Козырев садится, снова закуривает. Не то вздохнул, не то глубоко затянулся.
— А теперь придет на твое место новый человек, который меня в бою не видел, — говорит с печалью. — И снова начнется…
— Ничего не начнется, — рубит Балыкин. — Не может ничего начаться, потому что у тебя репутация.
— Что — репутация? Я вот чего хочу. Мостик — место открытое, по нему ведется огонь. Хочу, чтоб рядом со мной стоял на мостике друг. Чтоб мы понимали друг друга.
С полубака опять доносится голос боцмана, грянул взрыв смеха.
Балыкин смотрит на часы. Последние минуты он на «Гюйсе». Никто не знает, с каким тяжелым сердцем он покидает этот корабль. Даже Козыреву не понять, с его «чувствительностью»…
— Андрей Константиныч, — говорит он, и его глаза в глубоких затененных глазницах мягчеют. — Мы с тобой вроде бы понимали друг друга. Хочу пожелать напоследок: ложную демократию не разводи, но и лишнего крику себе не позволяй. Команда к тебе относится хорошо, считает удачливым — это надо ценить.
— Нам пока везло. — Козырев задумчиво смотрит в иллюминатор на выцветшее от жары голубенькое небо. — Сколько уже тральцов на бригаде подорвалось — «Буй», «Параван», «Фугас»…

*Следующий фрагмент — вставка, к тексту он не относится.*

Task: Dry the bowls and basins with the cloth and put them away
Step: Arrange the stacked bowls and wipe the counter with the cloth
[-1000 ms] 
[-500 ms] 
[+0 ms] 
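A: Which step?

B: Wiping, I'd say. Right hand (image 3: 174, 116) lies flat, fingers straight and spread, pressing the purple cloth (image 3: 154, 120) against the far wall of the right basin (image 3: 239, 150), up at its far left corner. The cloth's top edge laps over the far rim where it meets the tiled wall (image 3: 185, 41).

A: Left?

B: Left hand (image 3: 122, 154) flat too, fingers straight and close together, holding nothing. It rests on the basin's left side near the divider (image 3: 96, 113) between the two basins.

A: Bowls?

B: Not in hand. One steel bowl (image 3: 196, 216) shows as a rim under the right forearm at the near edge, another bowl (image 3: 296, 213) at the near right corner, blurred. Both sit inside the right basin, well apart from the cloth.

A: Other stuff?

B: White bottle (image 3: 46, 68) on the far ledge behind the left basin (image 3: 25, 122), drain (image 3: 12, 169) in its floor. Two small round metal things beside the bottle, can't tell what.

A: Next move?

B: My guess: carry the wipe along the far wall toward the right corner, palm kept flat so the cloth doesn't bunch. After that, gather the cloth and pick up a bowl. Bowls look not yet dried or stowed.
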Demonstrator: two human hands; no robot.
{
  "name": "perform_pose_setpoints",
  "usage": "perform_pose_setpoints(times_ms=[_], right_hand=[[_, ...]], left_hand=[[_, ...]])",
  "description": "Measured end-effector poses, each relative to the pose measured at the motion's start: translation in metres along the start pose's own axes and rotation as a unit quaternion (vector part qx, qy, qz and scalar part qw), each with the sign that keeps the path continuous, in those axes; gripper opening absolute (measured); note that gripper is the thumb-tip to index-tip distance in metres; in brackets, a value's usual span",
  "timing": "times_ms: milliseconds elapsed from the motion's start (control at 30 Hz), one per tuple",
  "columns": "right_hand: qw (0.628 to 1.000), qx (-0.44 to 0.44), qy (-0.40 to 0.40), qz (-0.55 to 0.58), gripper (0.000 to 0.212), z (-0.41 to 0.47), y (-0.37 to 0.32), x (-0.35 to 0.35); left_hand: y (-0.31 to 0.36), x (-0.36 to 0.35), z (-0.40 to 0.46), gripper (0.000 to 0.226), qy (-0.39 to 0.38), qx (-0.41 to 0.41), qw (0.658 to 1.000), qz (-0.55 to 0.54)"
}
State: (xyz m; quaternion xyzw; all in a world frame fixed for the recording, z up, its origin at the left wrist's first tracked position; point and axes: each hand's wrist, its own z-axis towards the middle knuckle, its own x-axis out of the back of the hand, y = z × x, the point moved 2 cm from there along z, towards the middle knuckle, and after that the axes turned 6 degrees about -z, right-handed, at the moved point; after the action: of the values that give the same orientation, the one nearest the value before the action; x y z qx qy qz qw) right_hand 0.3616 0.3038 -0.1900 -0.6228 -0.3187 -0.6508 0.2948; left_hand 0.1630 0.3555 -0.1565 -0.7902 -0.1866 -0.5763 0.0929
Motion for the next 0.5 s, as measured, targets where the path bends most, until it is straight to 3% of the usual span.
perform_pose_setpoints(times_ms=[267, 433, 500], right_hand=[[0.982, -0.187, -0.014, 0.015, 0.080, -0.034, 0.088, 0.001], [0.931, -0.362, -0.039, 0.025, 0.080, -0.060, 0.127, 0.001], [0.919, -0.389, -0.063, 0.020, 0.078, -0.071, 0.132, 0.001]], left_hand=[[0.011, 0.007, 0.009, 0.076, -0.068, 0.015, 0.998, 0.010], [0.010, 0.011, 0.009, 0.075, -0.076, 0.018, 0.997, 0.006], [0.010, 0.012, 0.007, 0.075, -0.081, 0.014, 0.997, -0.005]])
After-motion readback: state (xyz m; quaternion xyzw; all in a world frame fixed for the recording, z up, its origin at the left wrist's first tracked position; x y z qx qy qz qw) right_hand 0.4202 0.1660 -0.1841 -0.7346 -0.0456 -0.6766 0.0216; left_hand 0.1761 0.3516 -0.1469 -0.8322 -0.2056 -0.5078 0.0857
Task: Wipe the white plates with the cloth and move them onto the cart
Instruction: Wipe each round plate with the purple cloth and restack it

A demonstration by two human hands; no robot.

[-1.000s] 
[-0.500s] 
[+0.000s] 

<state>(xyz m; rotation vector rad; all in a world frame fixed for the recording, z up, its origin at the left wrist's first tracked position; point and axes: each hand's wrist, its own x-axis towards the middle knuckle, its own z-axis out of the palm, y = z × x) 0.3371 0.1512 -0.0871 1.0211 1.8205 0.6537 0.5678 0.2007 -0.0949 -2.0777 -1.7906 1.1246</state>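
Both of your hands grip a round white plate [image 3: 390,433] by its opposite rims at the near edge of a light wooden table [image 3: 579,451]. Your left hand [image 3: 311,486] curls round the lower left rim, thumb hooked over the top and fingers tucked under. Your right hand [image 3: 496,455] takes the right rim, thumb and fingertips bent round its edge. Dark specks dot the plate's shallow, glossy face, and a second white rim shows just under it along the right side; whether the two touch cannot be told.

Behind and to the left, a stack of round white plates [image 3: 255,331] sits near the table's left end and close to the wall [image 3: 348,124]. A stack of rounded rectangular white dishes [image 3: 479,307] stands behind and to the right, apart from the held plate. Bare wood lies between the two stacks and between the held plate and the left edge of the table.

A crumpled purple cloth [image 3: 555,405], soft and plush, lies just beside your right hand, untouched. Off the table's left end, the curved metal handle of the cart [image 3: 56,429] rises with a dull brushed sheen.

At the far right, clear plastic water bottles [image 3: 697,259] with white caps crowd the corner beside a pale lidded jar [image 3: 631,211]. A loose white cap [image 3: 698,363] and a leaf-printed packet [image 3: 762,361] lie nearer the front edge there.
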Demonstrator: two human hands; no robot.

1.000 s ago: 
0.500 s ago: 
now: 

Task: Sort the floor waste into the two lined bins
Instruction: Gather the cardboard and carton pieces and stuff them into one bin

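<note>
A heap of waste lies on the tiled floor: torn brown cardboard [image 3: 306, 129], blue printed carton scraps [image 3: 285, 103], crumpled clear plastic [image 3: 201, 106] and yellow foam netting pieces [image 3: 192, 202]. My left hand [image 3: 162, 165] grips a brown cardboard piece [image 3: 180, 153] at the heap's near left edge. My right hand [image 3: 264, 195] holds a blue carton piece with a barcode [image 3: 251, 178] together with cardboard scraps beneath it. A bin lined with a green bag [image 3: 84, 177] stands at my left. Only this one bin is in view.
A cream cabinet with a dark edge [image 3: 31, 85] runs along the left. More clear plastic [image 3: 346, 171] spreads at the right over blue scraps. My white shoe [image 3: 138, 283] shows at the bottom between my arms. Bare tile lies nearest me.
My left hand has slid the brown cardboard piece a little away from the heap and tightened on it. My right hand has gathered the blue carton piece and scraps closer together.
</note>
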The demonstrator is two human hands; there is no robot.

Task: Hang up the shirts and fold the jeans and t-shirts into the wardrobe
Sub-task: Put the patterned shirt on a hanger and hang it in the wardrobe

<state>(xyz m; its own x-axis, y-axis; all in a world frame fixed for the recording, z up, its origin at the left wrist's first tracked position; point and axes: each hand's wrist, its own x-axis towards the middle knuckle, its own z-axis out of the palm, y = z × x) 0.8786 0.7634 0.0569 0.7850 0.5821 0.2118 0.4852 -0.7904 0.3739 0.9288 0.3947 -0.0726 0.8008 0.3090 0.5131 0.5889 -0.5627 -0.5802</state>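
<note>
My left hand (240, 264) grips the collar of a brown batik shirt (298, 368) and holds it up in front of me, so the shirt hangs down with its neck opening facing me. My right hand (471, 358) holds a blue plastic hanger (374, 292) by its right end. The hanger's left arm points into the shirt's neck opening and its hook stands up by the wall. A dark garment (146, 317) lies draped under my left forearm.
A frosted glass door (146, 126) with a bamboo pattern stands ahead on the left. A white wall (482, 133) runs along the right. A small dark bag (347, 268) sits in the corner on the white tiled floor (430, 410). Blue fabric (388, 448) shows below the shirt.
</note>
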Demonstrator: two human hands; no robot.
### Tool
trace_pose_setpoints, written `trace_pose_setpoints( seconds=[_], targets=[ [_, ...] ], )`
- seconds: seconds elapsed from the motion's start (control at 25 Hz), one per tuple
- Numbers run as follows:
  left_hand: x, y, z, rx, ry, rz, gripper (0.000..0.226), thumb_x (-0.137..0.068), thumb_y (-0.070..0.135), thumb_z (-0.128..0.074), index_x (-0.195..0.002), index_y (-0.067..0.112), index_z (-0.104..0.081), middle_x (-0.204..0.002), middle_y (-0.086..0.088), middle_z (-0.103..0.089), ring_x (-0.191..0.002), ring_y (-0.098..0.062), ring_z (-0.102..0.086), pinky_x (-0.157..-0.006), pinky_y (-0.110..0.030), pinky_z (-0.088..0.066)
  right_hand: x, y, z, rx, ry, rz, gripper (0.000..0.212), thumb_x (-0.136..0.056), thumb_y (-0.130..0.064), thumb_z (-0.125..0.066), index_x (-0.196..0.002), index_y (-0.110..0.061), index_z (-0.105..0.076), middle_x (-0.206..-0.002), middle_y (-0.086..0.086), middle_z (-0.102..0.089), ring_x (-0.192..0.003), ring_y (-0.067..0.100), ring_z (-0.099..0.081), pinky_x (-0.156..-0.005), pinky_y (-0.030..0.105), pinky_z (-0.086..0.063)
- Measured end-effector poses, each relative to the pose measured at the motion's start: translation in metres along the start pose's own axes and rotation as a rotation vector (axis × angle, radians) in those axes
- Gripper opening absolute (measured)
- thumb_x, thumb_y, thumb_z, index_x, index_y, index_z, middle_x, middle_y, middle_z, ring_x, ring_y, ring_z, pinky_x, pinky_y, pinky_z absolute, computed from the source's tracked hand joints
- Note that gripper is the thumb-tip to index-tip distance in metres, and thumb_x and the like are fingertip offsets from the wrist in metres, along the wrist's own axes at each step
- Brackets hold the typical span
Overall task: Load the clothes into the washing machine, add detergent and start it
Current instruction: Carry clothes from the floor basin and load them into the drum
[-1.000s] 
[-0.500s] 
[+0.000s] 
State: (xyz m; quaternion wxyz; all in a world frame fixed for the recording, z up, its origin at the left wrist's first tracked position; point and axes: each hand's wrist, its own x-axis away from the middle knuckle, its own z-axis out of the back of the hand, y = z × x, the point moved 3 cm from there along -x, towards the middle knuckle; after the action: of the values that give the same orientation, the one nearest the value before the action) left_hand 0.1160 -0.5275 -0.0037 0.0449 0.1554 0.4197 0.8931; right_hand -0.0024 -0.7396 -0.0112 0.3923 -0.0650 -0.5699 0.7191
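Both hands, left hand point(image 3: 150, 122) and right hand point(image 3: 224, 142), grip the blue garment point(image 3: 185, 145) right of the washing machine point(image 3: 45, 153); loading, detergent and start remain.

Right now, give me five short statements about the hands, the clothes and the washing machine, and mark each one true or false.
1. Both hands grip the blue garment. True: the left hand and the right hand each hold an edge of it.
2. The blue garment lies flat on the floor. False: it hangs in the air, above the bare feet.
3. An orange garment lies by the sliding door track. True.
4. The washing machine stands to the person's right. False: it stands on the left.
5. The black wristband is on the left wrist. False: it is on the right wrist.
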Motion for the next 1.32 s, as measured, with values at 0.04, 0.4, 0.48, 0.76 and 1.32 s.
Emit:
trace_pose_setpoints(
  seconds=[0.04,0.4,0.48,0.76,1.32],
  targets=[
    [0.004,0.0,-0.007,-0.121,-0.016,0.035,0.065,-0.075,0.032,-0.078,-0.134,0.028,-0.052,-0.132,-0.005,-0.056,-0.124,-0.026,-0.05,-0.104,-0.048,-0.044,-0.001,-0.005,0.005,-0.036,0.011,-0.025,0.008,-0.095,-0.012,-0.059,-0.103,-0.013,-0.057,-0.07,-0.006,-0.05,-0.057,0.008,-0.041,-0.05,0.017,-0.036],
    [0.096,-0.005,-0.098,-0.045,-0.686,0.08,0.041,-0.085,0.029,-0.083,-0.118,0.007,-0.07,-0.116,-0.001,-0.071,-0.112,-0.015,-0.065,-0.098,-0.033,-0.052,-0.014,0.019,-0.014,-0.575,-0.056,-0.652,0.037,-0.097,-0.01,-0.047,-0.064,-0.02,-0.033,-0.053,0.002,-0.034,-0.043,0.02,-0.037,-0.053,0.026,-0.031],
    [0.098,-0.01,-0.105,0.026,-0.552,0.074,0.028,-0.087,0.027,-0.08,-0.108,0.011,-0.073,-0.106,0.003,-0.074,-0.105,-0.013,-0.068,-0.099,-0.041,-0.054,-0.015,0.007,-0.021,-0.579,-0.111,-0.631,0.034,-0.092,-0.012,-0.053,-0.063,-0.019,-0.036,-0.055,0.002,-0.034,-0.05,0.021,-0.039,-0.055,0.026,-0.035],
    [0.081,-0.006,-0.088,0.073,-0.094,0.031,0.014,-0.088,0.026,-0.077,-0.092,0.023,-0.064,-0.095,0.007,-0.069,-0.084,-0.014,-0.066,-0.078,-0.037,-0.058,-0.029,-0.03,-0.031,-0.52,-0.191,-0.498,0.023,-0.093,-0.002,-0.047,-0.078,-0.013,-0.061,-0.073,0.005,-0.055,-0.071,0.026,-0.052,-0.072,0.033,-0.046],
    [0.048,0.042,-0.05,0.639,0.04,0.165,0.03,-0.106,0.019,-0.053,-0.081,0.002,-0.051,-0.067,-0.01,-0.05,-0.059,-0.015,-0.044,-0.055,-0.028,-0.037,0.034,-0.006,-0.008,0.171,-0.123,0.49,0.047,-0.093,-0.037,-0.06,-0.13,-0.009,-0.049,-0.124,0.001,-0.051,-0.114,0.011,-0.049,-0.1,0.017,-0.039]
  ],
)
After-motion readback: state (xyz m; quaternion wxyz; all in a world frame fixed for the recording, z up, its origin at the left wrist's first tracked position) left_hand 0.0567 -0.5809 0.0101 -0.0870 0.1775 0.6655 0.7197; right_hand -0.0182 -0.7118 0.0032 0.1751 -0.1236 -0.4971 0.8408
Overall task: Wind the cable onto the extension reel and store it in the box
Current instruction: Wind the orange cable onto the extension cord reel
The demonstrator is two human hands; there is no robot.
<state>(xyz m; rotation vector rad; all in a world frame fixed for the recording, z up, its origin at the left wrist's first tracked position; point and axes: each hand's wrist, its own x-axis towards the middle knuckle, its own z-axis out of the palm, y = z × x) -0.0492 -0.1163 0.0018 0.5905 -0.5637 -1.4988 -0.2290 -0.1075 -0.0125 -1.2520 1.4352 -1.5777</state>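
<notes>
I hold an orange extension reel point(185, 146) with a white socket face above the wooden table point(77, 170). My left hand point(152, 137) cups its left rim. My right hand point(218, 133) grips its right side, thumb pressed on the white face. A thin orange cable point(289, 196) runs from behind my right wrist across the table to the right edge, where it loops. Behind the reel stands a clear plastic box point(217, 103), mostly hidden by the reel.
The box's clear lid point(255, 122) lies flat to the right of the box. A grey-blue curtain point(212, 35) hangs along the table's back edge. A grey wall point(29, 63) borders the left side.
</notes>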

— И давай людям расти. Фарафонова, мы с тобой говорили уже, надо послать на курсы. У него среднее образование, толковая голова…
— Ладно. Пошлю Фарафонова на курсы.
— А механика надо отпустить на повышение.
— Он сам не хочет уходить.
— Мало ли что не хочет. Это неправильно. Люди должны расти.
— Скоро отпущу Иноземцева. — Козырев вытирает платком потный лоб. — Жарища какая-то не кронштадтская… Сегодня утром, Николай Иваныч, был у меня разговор с Волковым… Только прошу — строго между нами. Предрешен вопрос о моем назначении командиром дивизиона. Вместо Волкова.
— А он куда?
— Пойдет командиром бригады. Вот так. Плаваю на «Гюйсе» последнюю кампанию.
— Команда огорчится. Сильно огорчится команда… Ну, если так, надо Толоконникова в командиры. Хороший, старательный офицер.
— Так и предполагается. Скоро будет приказ о присвоении Толоконникову капитан-лейтенанта. А мне — капитана третьего ранга.
— Серьезные новости… Ага, вот и машина, — говорит Балыкин, услыхав автомобильный гудок. — Ну, Андрей Константиныч… — Они обнимаются, крепко стискивают друг другу руки. — Ты, я думаю, далеко пойдешь.
— Ох, далеко! — усмехнулся Козырев. — В адмиралы выйду.
К концу Лизиного дежурства Иноземцев подошел к ОВСГ. Идти было всего ничего: после очередного похода «Гюйс» ошвартовался у Арсенальной пристани, где и находился ОВСГ со своим закоптелым от черного дыма семейством буксиров и барж.
Лиза задерживалась. Иноземцев прохаживался взад-вперед у трапа ОВСГ, закинув руки за спину и придерживая сумку противогаза, тяжелую от запихнутой консервной банки. Он каждый раз что-нибудь приносил Лизе, хоть она каждый раз просила не носить, ей всего хватает, пусть он не урывает от своего пайка. Тушенку, приносимую им, Лиза тотчас разогревала и ставила на стол, и еще у нее всегда находилась то луковица, то макароны, а однажды и сваренное вкрутую яйцо, которое Иноземцев с интересом, как нечто неслыханно-невиданное, осмотрел, перед тем как ровненько разрезать пополам и съесть половину. Вместо яиц давно уж в ходу яичный порошок — теперь ведь всюду заменители, эрзацы.
Вечер был сырой, в темном воздухе что-то мельтешило, кружилось — то ли редкие, подхваченные ветром дождевые капли, то ли ранний осенний снежок. В Кронштадте небо дырявое, почти всегда что-нибудь с него да капает. Над длинным незрячим корпусом арсенала клубились тучи. На Южном берегу ворчали пушки.